Quindi, al tempo stesso, Om indica la possibilità che vi sia una trasformazione dall’impurità alla
purezza: il sentiero della liberazione.

Mani, due sillabe, significa “gioiello”, simbolizza la bodhicitta, cioè l’intenzione altruista di
raggiungere l’illuminazione per il beneficio di tutti gli esseri senzienti.

Padme, due sillabe, significa “loto”, simbolizza la saggezza, la conoscenza. La comprensione
dell’impermanenza, della vacuità, dell’interdipendenza, la conoscenza che recide ogni illusione e
offuscamento.

Hum chiude il mantra nella perfezione e simbolizza l’indivisibilità di metodo e conoscenza, di
compassione e saggezza.

Le sei sillabe del mantra significano che con la pratica di un sentiero che sia l’unione di metodo e
saggezza è possibile trasformare corpo, parola e mente impuri nel corpo, nella parola e nella mente
puri di un Buddha. La Buddhità, la natura del Buddha, è all’interno di ciascuno di noi così come è
all’interno del mantra Om Mani Padme Hum.

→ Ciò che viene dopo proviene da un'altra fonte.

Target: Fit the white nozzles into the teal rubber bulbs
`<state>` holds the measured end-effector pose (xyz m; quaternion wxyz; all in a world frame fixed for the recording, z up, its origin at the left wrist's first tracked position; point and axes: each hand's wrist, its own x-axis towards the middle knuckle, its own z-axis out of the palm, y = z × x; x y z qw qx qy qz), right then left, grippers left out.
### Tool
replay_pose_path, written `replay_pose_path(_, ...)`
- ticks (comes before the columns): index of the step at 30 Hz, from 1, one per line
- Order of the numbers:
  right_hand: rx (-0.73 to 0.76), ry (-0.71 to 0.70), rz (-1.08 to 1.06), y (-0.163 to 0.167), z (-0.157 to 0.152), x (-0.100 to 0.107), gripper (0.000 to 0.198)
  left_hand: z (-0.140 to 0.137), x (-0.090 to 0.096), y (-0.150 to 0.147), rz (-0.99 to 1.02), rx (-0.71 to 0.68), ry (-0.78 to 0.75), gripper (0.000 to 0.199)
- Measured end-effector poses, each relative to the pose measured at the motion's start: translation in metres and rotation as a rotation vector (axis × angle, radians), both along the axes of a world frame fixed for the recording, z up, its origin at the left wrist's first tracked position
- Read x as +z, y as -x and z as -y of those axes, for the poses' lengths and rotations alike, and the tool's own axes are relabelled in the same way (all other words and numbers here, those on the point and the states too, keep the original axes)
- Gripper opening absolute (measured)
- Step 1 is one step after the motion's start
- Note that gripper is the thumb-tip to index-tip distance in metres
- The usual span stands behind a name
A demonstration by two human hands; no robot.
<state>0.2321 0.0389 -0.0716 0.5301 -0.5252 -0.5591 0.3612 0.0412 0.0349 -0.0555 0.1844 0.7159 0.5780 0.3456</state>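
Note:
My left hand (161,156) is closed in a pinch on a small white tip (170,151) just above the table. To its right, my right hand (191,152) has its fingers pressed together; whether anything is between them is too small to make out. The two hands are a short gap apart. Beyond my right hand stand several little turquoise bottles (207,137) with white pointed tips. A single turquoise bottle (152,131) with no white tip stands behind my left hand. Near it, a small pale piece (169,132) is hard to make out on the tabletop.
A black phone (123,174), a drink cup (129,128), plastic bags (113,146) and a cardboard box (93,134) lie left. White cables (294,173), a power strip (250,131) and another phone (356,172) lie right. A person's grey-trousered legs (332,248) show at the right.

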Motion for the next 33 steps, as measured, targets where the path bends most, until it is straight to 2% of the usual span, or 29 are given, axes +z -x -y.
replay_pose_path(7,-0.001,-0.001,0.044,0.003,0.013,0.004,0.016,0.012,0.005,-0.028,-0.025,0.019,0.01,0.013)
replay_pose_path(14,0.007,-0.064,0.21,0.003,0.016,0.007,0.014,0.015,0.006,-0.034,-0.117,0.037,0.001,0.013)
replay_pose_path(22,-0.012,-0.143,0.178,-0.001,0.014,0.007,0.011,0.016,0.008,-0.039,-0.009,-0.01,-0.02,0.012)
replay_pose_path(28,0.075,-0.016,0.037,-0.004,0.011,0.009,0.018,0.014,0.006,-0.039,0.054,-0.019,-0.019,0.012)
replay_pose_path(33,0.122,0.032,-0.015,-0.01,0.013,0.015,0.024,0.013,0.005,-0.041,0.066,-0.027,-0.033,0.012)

Il mantra può assumere altri significati in contesti diversi. Ad esempio, recitato durante il bardo,
cioè durante la fase successiva alla morte e precedente alla reincarnazione, è lo strumento per
evitare di ricadere nel ciclo di rinascite del samsara: “Om” chiude la porta della rinascita fra gli
dei, “Ma” quella fra le Asura, divinità gelose, “ni” quella fra gli uomini, “Pad” quella fra gli
animali, “me” quello fra i preta, spiriti insaziabili, e “Hum” quella negli inferi.

Si racconta che molti anni fa mille prìncipi fecero voto di diventare Buddha. Uno solo riuscì a
raggiungere l’illuminazione e divenne il Buddha che noi conosciamo come Gautama Siddharta.
Avaloketeshvara tuttavia fece voto di non entrare nel Nirvana fino a quando tutti gli altri prìncipi
non fossero diventati loro stessi dei Buddha. Nella sua infinita compassione fece anche voto di
liberare tutti gli altri esseri senzienti dalla sofferenza dei vari regni del Samsara. Prima di ciò
il Buddha pregò: “Possa aiutare tutti gli esseri ma se mi dovessi stancare di questo enorme lavoro
il mio corpo dovrà essere frantumato in mille pezzi”.

In primo luogo si dice sia disceso nel regno dell’inferno risalendo gradualmente attraverso il mondo
dei fantasmi affamati e più in alto sino al regno degli Dei. Da quel punto gli capitò di guardare in
basso e vide stupefatto che, anche se aveva salvato innumerevoli esseri dall’inferno ancora una
maggior numero vi si stava riversando. Fu un immenso dolore e per un momento perse la fede nel suo
nobile voto ed il suo corpo esplose in mille pezzi. Nella sua disperazione chiamò in aiuto tutti i
Buddha. L’aiuto si manifestò e venne da ogni parte dell’universo, come dice un testo, sotto forma di
leggera tormenta di fiocchi di neve. Con il loro immenso potere i Buddha lo ricomposero nella sua
completezza e da allora Avaloketeshvara ebbe undici teste e mille braccia e sul palmo di ogni mano
vi era un occhio a significare quell’insieme di saggezza e nobiltà che contraddistinguono la vera
compassione. In questa forma era ancora più splendente e più forte per poter aiutare tutti gli
esseri. La sua compassione si sviluppò ancora più intensamente ripetendo questo voto davanti ai
Buddha: ” Non potrò uscire dal Samsara sino a quando tutti gli esseri senzienti non avranno
raggiunto l’illuminazione “.

Si dice che per il dispiacere ed il dolore del Samsara dai suoi occhi sgorgarono due lacrime, con la
benedizione dei Buddha si trasformarono in due Tara. Una Tara nella forma verde che rappresenta la
forza attiva della compassione e l’altra Tara nella forma bianca che rappresenta l’aspetto materno
della compassione. Tara significa “Colei che libera – Colei che ci accompagna attraverso l’oceano
del Samsara”.

Nel Mahayana Sutra vi è scritto che Avaloketeshvara ha donato il suo Mantra al Buddha e Buddha, a
sua volta, gli ha assegnato il suo speciale e nobile incarico di aiutare tutti gli esseri
dell’universo a raggiungere l’illuminazione. In quel momento su di loro discesero fiori, la terra
tremò e nell’aria echeggiò il Mantra “OM MANI PADME HUM”.

Il mantra scritto più volte su strisce di carta è introdotto nelle cavità di “ruote”, o mulini di
preghiera (Manichorkor), che saranno girati a mano o dall’acqua.

Le ruote di preghiera sono usate dai tibetani per purificare se stessi, ed il mondo, dal karma
negativo accumulato, in base alla convinzione che il mettere in movimento il mantra scritto produce
gli stessi benefici effetti del pronunciarlo.